*Dataset records*:
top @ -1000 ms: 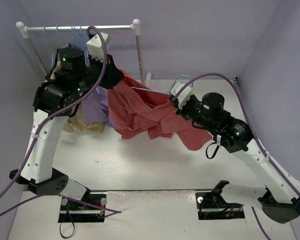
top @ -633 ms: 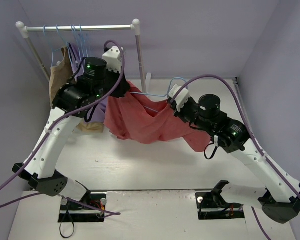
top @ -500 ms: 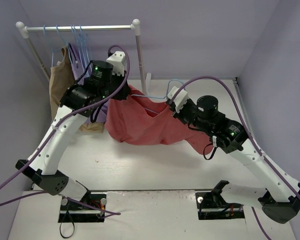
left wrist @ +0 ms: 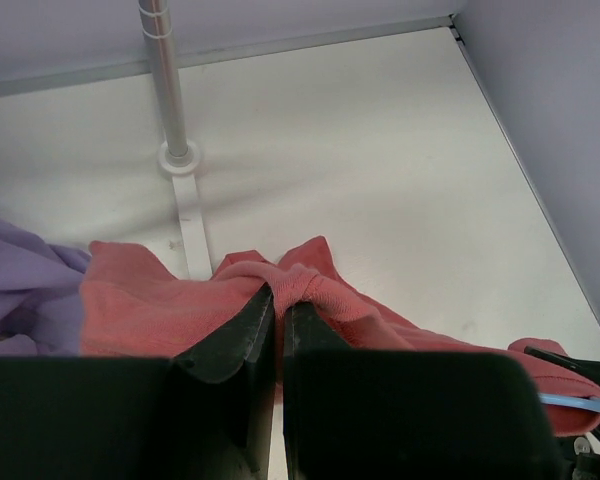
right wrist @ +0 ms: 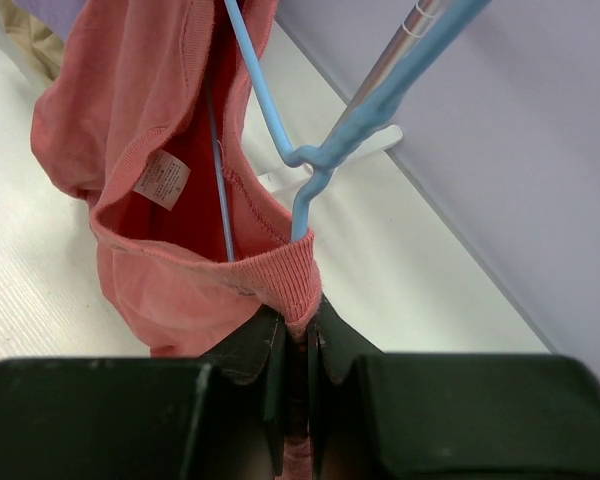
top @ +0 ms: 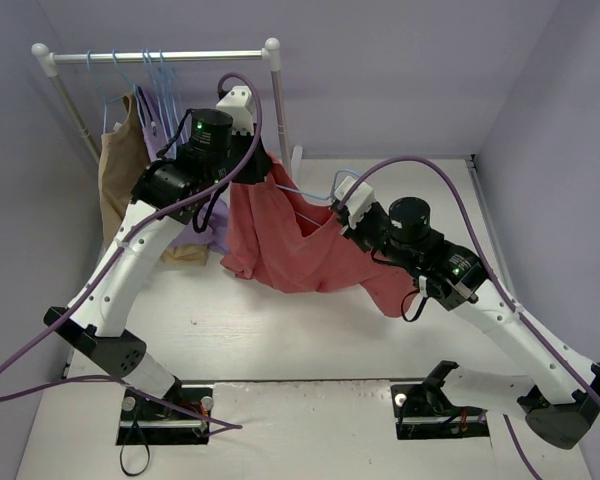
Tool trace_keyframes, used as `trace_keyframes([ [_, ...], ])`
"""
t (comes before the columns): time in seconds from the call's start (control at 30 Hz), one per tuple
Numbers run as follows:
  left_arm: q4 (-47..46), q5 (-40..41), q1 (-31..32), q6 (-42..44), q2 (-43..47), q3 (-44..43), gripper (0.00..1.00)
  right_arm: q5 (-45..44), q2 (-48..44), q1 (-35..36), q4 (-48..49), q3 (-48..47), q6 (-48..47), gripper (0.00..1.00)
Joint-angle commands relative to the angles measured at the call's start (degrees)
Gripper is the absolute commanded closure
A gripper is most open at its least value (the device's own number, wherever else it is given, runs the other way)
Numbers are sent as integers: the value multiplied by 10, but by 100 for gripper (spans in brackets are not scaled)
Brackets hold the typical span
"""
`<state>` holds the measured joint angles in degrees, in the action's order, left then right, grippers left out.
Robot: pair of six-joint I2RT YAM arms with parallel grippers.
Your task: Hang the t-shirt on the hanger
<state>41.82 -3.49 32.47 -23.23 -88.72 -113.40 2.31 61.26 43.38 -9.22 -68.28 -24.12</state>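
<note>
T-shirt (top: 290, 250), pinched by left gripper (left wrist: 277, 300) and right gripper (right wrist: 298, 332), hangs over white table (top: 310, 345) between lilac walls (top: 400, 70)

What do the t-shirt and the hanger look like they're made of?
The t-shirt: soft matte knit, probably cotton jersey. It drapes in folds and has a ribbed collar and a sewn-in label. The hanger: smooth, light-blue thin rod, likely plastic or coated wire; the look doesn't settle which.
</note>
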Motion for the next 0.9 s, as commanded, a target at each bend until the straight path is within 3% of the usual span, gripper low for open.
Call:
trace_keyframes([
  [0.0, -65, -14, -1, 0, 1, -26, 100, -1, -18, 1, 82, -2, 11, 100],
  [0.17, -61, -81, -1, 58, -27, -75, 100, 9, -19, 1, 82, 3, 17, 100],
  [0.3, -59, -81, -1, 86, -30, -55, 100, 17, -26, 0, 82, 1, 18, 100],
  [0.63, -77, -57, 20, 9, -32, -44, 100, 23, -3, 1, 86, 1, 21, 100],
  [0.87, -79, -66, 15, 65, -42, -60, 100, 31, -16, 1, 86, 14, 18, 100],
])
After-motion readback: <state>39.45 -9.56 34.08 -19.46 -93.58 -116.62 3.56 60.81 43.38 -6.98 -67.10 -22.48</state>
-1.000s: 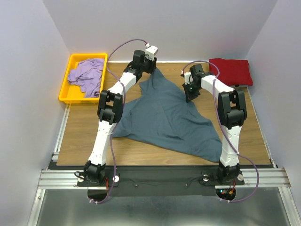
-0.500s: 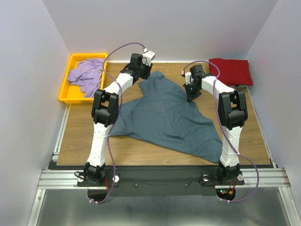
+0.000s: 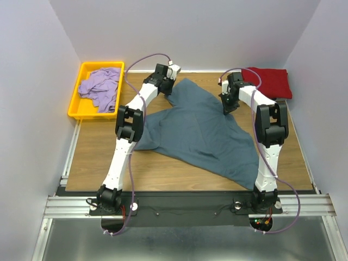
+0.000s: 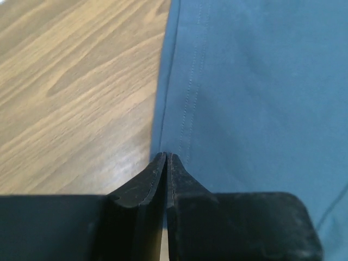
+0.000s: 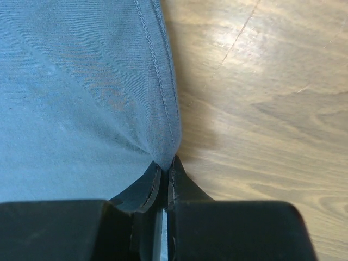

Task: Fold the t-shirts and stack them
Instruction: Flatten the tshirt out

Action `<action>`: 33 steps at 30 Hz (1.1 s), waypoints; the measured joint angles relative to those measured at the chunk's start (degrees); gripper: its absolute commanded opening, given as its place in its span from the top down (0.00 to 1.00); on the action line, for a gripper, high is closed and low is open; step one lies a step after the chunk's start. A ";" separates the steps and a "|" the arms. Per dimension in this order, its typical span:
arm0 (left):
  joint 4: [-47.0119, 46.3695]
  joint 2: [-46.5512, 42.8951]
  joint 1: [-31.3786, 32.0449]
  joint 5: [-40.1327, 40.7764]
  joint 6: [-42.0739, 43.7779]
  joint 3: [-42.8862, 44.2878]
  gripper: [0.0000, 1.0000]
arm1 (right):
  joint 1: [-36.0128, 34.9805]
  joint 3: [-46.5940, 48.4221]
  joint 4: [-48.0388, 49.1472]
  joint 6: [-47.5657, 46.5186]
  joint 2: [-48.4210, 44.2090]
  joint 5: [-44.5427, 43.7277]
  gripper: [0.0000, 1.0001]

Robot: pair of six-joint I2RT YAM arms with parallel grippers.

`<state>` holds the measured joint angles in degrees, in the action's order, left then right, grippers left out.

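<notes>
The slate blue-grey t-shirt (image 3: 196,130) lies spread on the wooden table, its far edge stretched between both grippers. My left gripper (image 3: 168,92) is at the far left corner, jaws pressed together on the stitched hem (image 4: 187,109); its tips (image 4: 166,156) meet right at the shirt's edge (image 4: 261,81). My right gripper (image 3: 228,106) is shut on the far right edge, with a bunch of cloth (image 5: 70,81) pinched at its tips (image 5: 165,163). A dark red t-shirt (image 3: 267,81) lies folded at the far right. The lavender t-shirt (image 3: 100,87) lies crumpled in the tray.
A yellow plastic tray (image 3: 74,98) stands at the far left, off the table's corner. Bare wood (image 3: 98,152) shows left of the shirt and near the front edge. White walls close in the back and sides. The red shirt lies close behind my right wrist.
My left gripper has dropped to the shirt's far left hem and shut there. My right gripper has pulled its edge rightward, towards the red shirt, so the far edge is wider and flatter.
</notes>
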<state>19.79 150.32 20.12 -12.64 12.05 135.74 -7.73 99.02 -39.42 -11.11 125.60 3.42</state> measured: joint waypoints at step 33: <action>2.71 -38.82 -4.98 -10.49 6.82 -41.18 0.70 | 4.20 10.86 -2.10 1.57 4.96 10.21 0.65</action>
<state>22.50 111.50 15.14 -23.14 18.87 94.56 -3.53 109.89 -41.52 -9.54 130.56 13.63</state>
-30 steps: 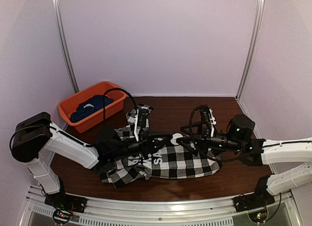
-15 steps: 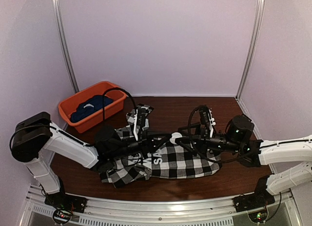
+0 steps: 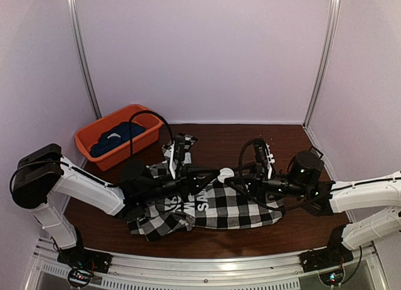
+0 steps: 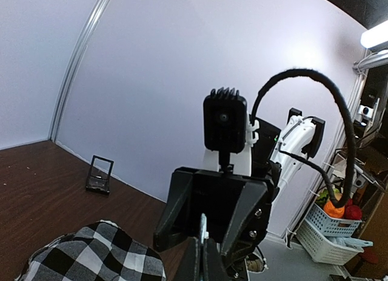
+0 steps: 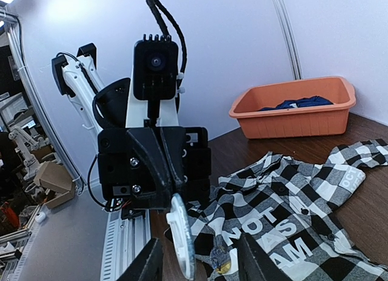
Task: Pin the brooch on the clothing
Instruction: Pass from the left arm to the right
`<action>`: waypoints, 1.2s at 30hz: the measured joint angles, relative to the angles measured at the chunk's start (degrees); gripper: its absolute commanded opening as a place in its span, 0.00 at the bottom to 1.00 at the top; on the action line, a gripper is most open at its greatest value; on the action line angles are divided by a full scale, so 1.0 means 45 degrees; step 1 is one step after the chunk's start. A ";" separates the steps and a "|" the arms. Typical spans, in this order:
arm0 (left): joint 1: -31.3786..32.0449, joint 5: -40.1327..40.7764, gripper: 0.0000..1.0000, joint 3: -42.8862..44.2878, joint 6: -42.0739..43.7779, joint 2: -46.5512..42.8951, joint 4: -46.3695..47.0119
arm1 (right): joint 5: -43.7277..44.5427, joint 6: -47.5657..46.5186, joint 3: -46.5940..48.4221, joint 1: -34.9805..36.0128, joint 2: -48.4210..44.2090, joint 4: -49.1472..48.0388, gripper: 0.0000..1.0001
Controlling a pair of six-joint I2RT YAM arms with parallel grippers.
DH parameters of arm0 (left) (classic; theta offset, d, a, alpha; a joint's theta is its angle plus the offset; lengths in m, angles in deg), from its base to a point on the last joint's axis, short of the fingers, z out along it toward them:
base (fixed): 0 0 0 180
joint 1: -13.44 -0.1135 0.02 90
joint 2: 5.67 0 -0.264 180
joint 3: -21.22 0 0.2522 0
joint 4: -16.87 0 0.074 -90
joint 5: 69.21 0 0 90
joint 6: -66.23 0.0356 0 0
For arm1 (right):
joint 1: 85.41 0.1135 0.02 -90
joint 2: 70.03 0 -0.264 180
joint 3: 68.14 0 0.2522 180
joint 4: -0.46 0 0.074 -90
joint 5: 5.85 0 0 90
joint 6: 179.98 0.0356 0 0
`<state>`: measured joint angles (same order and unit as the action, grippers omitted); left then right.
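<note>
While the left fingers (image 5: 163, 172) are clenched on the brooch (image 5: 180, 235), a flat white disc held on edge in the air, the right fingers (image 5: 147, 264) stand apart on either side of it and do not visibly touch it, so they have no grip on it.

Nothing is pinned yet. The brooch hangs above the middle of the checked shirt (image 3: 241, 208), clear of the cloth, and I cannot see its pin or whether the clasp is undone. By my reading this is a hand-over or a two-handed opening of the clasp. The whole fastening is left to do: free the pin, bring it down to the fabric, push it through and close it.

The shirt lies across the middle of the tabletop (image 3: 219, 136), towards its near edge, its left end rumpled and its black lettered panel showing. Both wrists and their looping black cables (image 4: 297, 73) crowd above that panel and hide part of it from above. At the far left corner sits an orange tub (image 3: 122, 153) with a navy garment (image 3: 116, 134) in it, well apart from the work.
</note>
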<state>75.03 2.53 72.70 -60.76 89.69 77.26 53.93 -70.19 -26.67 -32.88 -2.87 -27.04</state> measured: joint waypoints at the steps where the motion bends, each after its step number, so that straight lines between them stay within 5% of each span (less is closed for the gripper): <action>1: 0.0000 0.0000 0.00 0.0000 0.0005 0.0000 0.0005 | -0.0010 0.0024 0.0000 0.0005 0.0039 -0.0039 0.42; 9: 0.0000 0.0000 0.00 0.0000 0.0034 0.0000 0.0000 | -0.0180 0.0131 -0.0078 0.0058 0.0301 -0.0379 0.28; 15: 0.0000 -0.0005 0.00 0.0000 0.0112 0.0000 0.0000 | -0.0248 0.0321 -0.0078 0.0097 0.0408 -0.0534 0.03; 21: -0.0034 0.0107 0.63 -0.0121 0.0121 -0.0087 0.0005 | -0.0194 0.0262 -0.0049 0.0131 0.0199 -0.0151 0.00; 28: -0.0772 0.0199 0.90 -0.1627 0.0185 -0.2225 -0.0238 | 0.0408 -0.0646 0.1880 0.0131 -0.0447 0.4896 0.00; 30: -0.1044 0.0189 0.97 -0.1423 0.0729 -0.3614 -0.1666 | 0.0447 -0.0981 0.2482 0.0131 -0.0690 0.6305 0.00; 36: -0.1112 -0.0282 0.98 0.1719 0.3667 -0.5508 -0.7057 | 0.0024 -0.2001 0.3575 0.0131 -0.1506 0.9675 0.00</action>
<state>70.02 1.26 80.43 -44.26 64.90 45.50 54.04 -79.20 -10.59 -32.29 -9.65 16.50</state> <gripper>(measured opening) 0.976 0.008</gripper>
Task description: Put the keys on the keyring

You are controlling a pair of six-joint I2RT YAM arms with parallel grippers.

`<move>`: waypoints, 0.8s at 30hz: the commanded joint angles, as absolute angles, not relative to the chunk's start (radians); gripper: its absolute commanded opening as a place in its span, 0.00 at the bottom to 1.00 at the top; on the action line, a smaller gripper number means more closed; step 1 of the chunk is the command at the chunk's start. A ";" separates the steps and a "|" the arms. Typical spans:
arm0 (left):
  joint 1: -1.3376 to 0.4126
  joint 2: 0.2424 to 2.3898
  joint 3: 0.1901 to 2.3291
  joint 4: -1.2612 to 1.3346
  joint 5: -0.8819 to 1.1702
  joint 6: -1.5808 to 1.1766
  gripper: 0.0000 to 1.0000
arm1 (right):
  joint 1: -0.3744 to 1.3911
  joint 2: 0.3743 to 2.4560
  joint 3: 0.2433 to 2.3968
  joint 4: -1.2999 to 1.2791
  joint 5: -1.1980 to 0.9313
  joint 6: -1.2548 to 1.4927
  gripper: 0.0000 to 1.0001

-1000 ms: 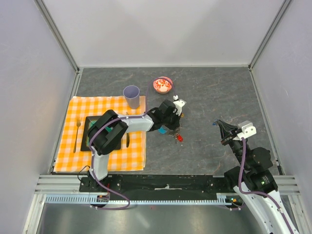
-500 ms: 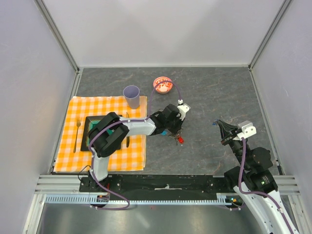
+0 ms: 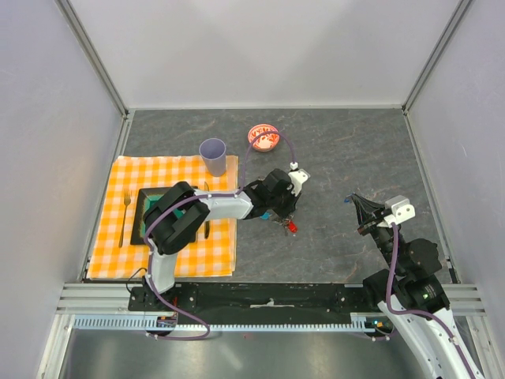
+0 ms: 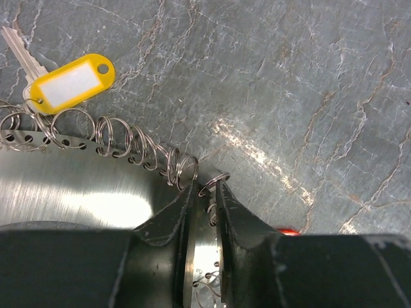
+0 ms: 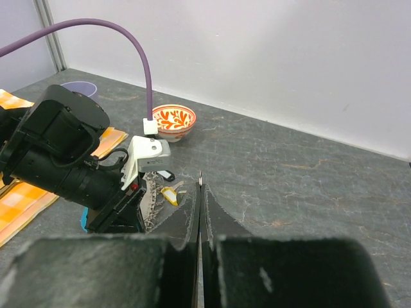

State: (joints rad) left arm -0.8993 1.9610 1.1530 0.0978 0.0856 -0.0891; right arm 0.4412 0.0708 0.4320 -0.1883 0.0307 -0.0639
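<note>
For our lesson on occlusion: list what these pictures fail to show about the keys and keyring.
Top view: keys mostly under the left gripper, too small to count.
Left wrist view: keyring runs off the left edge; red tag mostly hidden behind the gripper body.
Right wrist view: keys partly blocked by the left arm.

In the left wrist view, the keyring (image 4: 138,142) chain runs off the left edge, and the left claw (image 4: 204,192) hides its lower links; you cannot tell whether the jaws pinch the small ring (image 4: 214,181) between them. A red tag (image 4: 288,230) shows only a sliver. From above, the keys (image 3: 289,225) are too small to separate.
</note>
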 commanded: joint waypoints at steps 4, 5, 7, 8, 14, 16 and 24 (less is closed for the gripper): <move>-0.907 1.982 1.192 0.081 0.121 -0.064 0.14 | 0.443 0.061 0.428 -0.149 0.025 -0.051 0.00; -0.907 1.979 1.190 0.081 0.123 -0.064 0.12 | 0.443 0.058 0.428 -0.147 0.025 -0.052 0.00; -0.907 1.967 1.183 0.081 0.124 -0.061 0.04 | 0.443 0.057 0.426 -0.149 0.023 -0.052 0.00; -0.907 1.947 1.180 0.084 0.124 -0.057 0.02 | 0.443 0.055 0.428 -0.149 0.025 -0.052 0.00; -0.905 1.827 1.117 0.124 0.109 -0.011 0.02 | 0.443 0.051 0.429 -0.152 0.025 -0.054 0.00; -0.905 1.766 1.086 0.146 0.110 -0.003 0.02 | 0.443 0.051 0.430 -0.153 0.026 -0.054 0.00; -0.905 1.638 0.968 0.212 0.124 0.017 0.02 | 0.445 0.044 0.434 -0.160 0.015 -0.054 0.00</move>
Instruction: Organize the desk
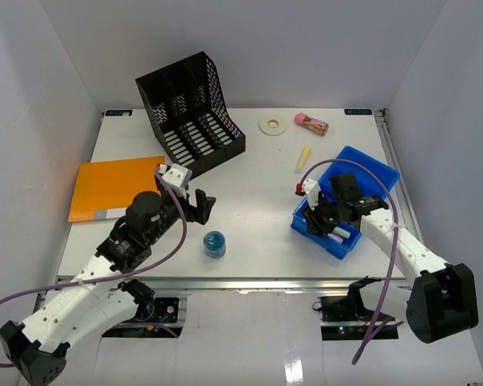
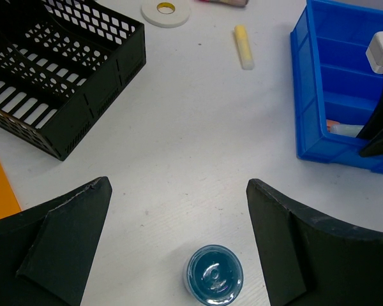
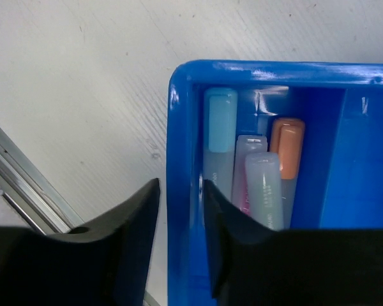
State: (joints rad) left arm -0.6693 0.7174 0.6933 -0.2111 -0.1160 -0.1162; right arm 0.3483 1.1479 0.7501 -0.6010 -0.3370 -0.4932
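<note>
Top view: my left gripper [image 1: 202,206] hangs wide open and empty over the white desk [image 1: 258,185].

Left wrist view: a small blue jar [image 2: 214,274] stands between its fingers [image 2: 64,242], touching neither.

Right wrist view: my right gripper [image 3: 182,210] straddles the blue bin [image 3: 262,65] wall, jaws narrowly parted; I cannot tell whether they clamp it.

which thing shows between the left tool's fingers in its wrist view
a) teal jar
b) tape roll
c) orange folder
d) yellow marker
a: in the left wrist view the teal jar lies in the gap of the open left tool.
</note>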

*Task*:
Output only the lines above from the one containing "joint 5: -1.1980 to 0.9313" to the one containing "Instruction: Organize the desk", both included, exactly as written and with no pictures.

*Exercise answer*:
  joint 5: -1.1980 to 0.9313
  joint 6: -1.2548 to 1.4927
  gripper: 0.0000 to 1.0001

-1000 ms: 
-500 ms: 
+0 ms: 
+0 ms: 
+0 ms: 

State: (joints rad) left arm -0.8993 1.9610 1.1530 0.0978 0.0856 -0.0891; right arm 0.4412 0.0708 0.4320 -0.1883 0.0307 -0.0639
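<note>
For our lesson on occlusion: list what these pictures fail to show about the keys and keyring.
Top view: keys mostly under the left gripper, too small to count.
Left wrist view: keyring runs off the left edge; red tag mostly hidden behind the gripper body.
Right wrist view: keys partly blocked by the left arm.

In the left wrist view, the keyring (image 4: 138,142) chain runs off the left edge, and the left claw (image 4: 204,192) hides its lower links; you cannot tell whether the jaws pinch the small ring (image 4: 214,181) between them. A red tag (image 4: 288,230) shows only a sliver. From above, the keys (image 3: 289,225) are too small to separate.
</note>
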 commanded: joint waypoints at steps 4, 5, 7, 8, 14, 16 and 24 (less is closed for the gripper): <move>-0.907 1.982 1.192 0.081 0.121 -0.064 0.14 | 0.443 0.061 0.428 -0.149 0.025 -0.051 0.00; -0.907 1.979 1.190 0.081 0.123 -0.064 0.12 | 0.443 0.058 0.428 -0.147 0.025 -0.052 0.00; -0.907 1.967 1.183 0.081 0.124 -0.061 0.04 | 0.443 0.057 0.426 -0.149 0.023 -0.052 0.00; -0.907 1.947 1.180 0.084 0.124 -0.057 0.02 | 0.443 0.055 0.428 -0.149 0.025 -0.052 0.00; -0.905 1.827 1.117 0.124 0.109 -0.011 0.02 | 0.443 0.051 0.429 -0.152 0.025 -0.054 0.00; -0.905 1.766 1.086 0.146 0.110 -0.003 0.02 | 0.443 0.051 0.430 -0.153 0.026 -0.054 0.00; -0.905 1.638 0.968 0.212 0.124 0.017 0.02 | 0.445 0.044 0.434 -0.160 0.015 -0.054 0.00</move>
Instruction: Organize the desk

Here the output is complete.